Aku menggeleng dengan lemah di dada Sari, perjodohan, mak combalng, tidak akan berguna padaku.
"Rasanya aku ingin menghilang saja" ujarku tersedu-sedu.
"Hush ngawur! Gak kasihan kamu ke aku dan juga RIco? Kalau ngomong itu dijaga, jangan asal sebut. Yang sayang ke kamu itu banyak, kalau kamu tiba-tiba hilang pasti banyak yang akan sedih" balas Sari, ia memukul punggungku, kesal karena perkataanku yang asal. Namun, itulah yang aku rasakan, ingin menghilang, tidak perlu lagi memikirkan tentang Rey, tidak perlu lagi merasakan perasaan sakit yang sekarang akusedang aku rasakan.
"Dari pada ngilang, lebih baik kamu pergi liburan, jalan-jalan, tenangkan hati kamu, coba berdamai dengan kenyataan yang ada. Buktiin kalau Nayla masih bisa tegak berdiri sekalipun Rey sudah tidak ada lagi di sisi" ucap Sari, kalimat yang terdengar familiar di telingaku tersebut ternyata adalah kalimat yang diambil Sari dari salah satu puisi yang sempat aku buat ketika ada di bangku SMA, puisi yang selalu aku bangga-banggakan dan terpajang di mading sekolah selama sebulan penuh, puisi yang banyak menarik pembaca akibat isinya yang menyemangati para gadis yang sedang berputus cinta.
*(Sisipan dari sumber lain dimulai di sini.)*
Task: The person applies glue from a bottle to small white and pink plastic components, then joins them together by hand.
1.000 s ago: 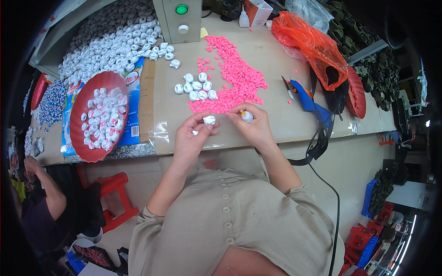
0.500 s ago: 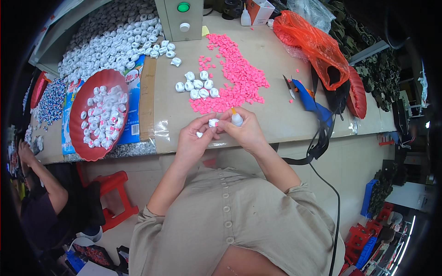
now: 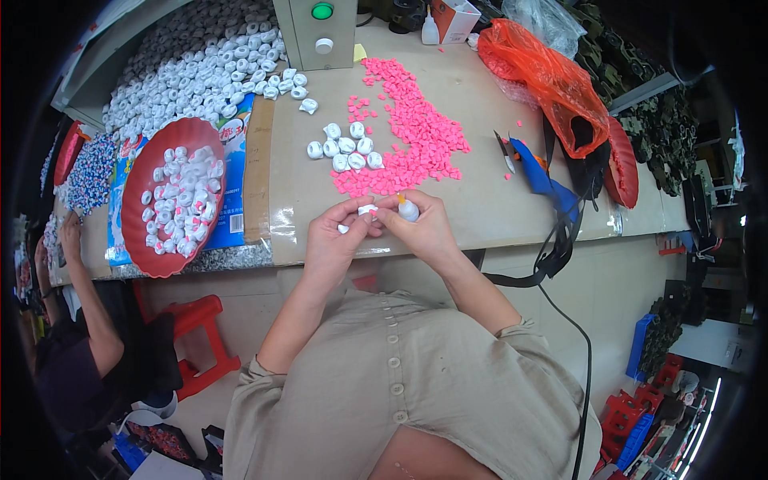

Aku mendongak dan menatap wajah Sari, dia tertawa kecil saat melihat wajahku yang bengkak akibat terlalu banyak menangis "Berkat puisi kamu itu, aku masih bisa merasa bahagia dan menjalani hidup sebaik mungkin sekalipun suamiku sudah pergi karena lebih memilih wanita lain" suara dari Sari ketika mengutarakan pikirannya tersebut membuatku kembali berkelana ke masa lalu. Dahulu aku memang bukan seseorang yang mudah tumbang dikarenakan cinta, bahkan aku selalu merutuki para gadis yang terlampau cengeng dan sulit untuk move on ketika ditinggalkan oleh pasangannya. Lalu, kenapa aku jadi berubah seperti ini? Begitu lemah dan menyebalkan seperti para gadis yang dahulu sering aku rutuki akibat kecengengannya.